41. De l'avis de la Cour, la procédure concernant la demande de regroupement familial du requérant a été effectivement examinée et menée par les autorités grecques (paragraphes 2 et 8 ci-dessus). La Cour considère ainsi que le risque exprimé par le requérant de se voir privé de son droit au regroupement familial en raison du retard mis par les autorités dans le traitement de sa demande de protection internationale n'est pas suffisamment étayé pour conclure à une violation de l'article 8 de la Convention. Il s'ensuit que le grief tiré de l'article 8 da Convention est, dans cette mesure, manifestement mal fondé et qu'il convient de le déclarer irrecevable en application l'article 35 §§ 3 a) et 4 de la Convention.
42. La Cour rappelle que, en vertu de l'article 28 § 2 de la Convention, le présent arrêt est définitif. La mesure provisoire indiquée auparavant dans le cadre de la requête introduite en l'espèce n'a donc plus lieu d'être.
IV. APPLICATION DE L'ARTICLE 41 DE LA CONVENTION
43. Le requérant demande 10 000 EUR pour dommage moral. Il ne réclame pas de frais et dépens.
44. Le Gouvernement estime que la somme réclamée par le requérant est excessive et injustifiée et qu'un constat de violation constituerait une satisfaction équitable suffisante.
45. La Cour octroie au requérant la somme de 5 000 EUR pour tout dommage moral, plus tout montant pouvant être dû à titre d'impôt sur cette somme.

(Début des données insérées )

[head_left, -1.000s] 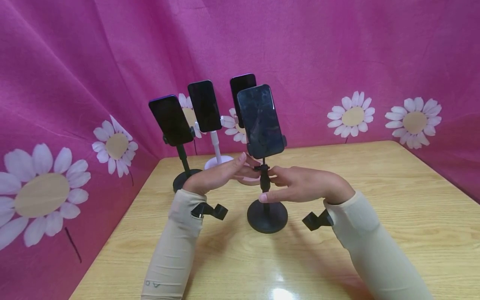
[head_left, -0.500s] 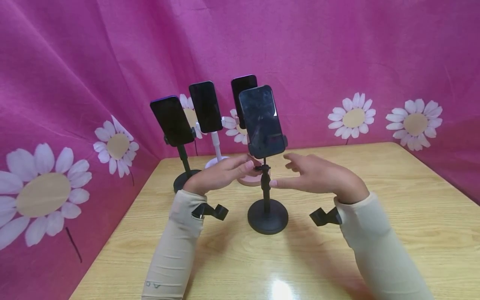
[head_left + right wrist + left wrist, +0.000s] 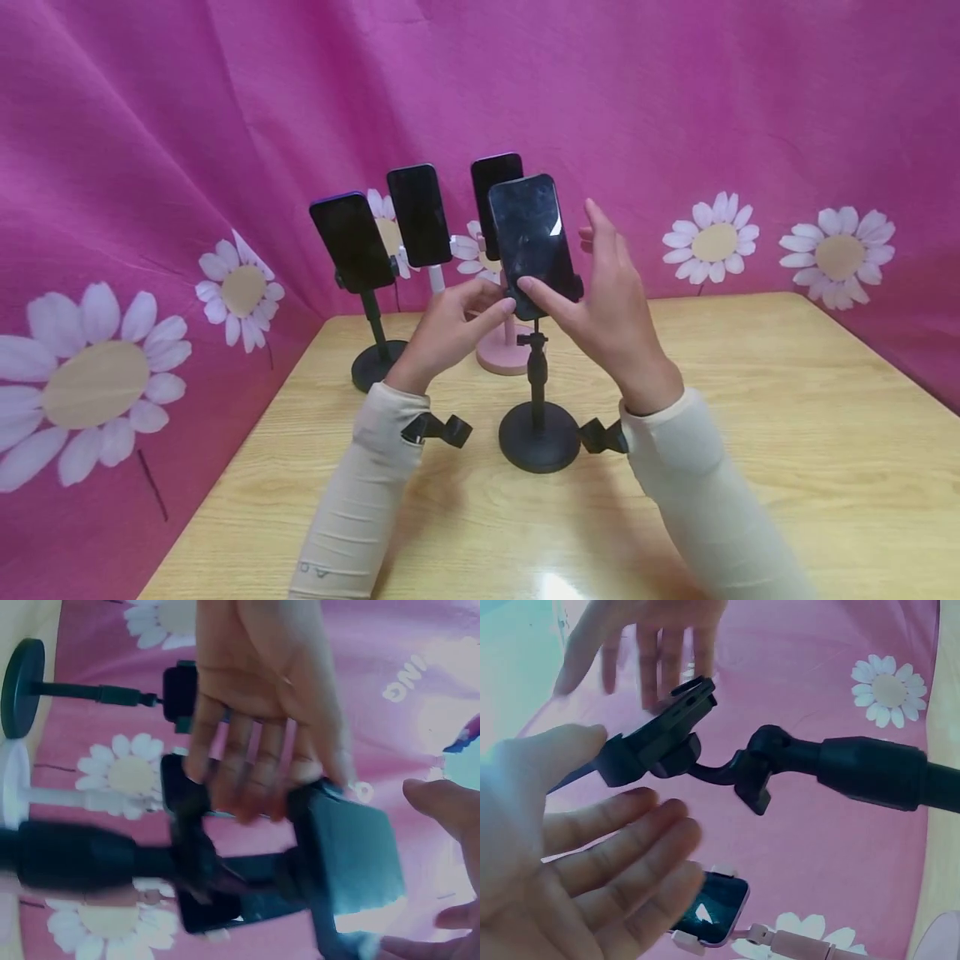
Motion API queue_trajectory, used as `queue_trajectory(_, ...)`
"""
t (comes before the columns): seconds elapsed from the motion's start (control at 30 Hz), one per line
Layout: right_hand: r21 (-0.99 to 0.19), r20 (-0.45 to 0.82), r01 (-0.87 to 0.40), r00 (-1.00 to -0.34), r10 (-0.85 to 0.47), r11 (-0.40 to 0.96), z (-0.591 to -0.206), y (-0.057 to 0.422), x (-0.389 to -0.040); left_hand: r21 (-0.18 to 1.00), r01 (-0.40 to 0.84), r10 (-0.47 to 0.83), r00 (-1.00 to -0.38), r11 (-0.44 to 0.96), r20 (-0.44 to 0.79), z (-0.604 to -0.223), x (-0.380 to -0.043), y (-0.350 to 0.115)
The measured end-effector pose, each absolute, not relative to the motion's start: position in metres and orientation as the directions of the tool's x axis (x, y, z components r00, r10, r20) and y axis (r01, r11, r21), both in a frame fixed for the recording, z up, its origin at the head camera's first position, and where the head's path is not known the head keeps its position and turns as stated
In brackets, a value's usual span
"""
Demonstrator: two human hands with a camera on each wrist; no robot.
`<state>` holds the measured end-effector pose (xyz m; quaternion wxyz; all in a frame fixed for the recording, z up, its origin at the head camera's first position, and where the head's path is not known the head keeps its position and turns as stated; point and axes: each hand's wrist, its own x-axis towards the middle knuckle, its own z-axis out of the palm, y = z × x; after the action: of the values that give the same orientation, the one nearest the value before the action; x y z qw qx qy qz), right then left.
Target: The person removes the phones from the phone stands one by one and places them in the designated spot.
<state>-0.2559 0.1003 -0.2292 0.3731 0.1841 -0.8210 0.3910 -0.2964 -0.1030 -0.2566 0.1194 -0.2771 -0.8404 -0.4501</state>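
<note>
A smartphone sits upright, leaning back, in the clamp of a black phone stand. My left hand is at its lower left corner, the thumb at the clamp's end and the fingers extended behind, apart from the stand in the left wrist view. On the other side my right hand is raised, fingers extended beside the phone. Its thumb lies in front of the lower screen in the head view; whether it touches cannot be told. Neither hand grips the stand's pole.
Behind stand more phones on holders: a left phone on a black stand, a middle phone on a white one, and a back phone on a pink base. A pink daisy-print cloth surrounds the wooden table.
Both hands have left the stand's neck and moved up to the phone. My right hand let go of the pole and rose, turning its fingers upward. The stand remains in place.
</note>
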Motion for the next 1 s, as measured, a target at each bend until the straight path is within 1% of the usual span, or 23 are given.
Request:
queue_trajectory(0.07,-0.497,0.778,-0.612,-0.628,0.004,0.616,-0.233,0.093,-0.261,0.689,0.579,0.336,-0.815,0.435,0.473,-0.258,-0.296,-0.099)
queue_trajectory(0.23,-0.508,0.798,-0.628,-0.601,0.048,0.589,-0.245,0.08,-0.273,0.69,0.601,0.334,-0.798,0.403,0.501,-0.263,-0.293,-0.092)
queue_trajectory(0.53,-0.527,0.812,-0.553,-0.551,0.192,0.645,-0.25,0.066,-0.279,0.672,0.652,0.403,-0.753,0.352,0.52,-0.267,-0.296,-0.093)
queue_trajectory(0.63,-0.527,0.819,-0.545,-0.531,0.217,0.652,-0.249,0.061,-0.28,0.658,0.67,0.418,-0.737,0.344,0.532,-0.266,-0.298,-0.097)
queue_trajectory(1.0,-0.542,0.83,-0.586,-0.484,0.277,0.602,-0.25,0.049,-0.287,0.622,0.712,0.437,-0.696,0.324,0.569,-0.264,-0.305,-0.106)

PAR CES MOTIFS, LA COUR, À L'UNANIMITÉ,
a) que l'État défendeur doit verser au requérant, dans un délai de trois mois, la somme de 5 000 EUR (cinq mille euros), plus tout montant pouvant être dû sur cette somme à titre d'impôt, pour dommage moral ;
b) qu'à compter de l'expiration dudit délai et jusqu'au versement, ce montant sera à majorer d'un intérêt simple à un taux égal à celui de la facilité de prêt marginal de la Banque centrale européenne applicable pendant cette période, augmenté de trois points de pourcentage.
Fait en français, puis communiqué par écrit le 23 mai 2024, en application de l'article 77 §§ 2 et 3 du règlement.